--- START ---

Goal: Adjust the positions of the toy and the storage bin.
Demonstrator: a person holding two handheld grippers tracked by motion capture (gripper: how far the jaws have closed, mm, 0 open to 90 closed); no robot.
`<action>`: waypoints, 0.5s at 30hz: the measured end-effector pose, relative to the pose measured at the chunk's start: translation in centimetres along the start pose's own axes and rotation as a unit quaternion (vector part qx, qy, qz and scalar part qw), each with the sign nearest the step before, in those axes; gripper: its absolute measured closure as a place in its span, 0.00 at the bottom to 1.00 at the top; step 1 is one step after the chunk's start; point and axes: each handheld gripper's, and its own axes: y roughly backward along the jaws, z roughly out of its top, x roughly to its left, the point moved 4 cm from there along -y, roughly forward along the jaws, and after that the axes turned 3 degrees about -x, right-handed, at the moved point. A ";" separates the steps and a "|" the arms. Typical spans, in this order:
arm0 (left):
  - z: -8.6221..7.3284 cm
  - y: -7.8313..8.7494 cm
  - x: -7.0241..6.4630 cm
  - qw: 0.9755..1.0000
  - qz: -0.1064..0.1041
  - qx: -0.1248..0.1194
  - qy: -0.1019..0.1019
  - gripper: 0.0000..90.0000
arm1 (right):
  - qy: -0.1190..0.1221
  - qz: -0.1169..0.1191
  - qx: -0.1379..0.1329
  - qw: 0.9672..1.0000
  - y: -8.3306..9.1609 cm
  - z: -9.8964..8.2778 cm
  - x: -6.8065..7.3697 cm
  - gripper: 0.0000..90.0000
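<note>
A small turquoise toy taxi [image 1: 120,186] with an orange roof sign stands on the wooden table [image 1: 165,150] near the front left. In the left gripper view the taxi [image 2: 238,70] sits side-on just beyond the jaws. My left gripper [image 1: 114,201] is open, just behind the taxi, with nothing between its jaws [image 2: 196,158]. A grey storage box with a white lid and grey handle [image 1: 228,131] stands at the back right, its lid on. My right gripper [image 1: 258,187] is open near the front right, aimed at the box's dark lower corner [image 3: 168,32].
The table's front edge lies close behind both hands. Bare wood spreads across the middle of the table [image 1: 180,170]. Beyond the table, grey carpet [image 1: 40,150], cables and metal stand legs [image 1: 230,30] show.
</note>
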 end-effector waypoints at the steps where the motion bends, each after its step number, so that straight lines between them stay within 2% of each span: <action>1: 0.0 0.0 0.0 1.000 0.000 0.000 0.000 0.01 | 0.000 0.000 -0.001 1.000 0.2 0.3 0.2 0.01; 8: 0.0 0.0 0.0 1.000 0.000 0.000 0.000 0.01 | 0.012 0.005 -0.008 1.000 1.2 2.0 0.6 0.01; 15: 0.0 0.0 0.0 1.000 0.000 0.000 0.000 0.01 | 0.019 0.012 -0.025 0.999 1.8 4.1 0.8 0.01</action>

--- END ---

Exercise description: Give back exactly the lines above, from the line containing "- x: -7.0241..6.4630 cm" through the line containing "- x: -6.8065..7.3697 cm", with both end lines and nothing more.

Task result:
  - x: -7.0241..6.4630 cm
  - qw: 0.9755..1.0000
  - qz: -0.1064..0.1041
  - qx: -0.1248..0.1194
  - qy: -0.1019..0.1019
  - gripper: 0.0000..90.0000
arm1 (right):
  - qy: -0.1190..0.1221
  - qz: -0.1169..0.1191
  - qx: -0.1379..0.1329
  - qw: 0.9672..1.0000
  - y: -8.3306..9.1609 cm
  - z: -9.8964..8.2778 cm
  - x: -6.8065..7.3697 cm

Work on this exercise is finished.